Abstract

Egg turning in incubation is crucial to the development of embryos and hatching performance. We aimed to develop a high performance duck egg incubation technique by enlarging and changing egg turning angles. Increasing turning angle from 45 to 75° did not affect the embryo early mortality during the first 15 d of incubation, which ranged from 3.5 to 4.0%, but accelerated chorioallantoic membrane (CAM) development by 17 h, and significantly (P < 0.01) reduced the late mortality from 9.4 ± 0.98% to 5.31 ± 0.63%. As the result, fertile egg hatchability increased from 91.03 ± 0.97% to 94.64 ± 0.61% (P < 0.05), so was healthy duckling rate from 87.24 ± 1.17% to 92.08 ± 0.55% (P < 0.05), and duckling live weight from 60.74 ± 0.63 g to 63.15 ± 0.35 g (P < 0.05).

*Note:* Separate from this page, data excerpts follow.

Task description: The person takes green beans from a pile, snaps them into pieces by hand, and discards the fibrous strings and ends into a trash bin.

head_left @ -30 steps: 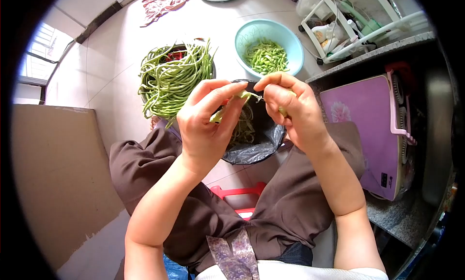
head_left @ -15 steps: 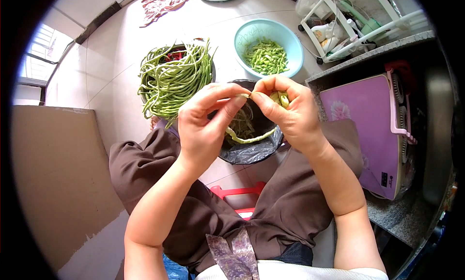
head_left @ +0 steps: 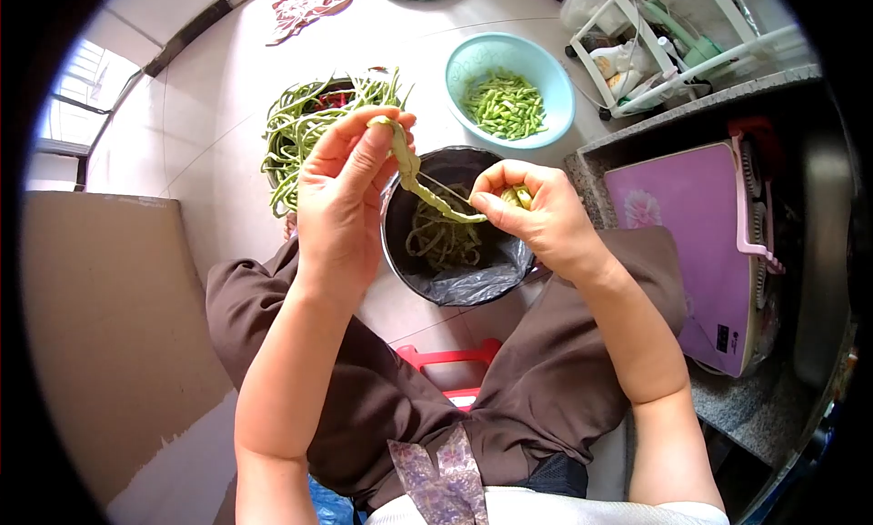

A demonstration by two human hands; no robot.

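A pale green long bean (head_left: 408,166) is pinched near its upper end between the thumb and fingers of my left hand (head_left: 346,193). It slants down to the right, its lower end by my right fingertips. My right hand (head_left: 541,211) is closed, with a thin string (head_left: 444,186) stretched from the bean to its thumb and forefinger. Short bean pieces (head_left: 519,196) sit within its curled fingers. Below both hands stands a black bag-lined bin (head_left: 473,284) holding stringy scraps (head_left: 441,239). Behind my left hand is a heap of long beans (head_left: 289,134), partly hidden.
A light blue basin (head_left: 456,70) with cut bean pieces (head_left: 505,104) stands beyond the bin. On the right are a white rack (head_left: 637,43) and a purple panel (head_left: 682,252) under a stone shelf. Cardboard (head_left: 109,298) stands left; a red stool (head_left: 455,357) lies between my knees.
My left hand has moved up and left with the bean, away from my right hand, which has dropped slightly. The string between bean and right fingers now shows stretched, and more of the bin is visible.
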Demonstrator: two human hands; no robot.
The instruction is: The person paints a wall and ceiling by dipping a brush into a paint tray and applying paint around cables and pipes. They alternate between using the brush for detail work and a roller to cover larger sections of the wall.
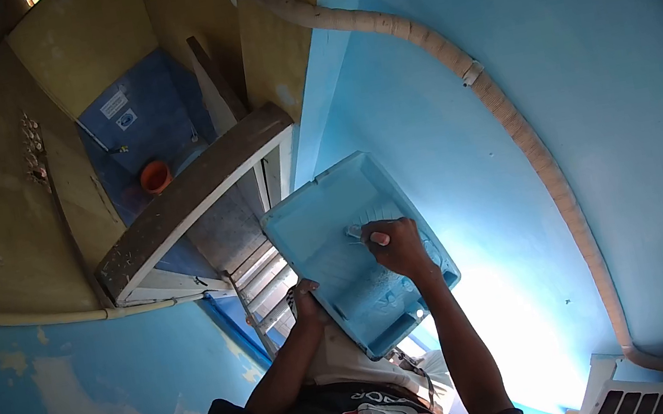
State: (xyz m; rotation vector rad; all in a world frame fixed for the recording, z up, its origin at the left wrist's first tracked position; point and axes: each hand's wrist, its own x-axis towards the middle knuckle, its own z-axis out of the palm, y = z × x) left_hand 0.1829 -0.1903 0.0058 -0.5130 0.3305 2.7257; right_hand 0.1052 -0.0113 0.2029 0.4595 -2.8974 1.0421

Changing turning angle from 75°to 60°during incubation d 15 to 25 further reduced late embryo mortality to 3.88 ± 0.47 and increased hatchability to 96.58 ± 0.68%. This changing angle turning hatched ducklings exhibited the highest growth performance during rearing than those hatched by 45 and 75° egg turning. The enhanced growth rate was paralleled by upregulations of somatotropic axis genes mRNA expression levels of the hypothalamus GHRH, liver GHR and IGF-1 during embryo incubation and duckling rearing. In conclusion, a changing angle egg turning incubation technique, 75°in the first 15 d and 60°thereafter, can enhance CAM development, upregulate somatotropic axis genes expressions, and can maximally improve embryo livability, duckling hatchability and growth performance.